## What the task requires
Copy each line of the data below with the word "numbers".

## Information shown
---*---

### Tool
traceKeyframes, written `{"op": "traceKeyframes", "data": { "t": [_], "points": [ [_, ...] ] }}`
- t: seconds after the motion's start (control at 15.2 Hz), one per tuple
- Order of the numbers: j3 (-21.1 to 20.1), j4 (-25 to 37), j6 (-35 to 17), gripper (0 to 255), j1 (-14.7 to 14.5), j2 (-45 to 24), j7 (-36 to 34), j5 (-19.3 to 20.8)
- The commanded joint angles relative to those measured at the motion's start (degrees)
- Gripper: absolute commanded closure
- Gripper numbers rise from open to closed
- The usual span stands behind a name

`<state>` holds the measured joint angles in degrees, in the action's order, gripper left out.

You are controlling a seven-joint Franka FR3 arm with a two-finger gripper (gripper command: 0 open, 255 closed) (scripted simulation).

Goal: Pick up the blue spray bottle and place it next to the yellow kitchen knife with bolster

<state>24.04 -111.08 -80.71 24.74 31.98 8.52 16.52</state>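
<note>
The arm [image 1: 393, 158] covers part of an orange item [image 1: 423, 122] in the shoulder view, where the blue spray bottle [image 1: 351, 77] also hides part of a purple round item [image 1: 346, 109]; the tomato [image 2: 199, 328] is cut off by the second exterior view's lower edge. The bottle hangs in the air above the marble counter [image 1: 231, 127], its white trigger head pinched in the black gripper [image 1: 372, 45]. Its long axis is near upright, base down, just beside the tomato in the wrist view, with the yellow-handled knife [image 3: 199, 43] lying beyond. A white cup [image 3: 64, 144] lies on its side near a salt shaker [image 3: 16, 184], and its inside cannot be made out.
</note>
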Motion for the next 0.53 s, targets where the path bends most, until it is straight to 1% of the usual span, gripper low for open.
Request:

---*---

## Exercise output
- Order of the numbers: j3 (-21.1 to 20.1), j4 (-25 to 37), j6 (-35 to 17), gripper (0 to 255), j1 (-14.7 to 14.5), j2 (-45 to 24), j7 (-36 to 34), j5 (-19.3 to 20.8)
- Gripper numbers rise from open to closed

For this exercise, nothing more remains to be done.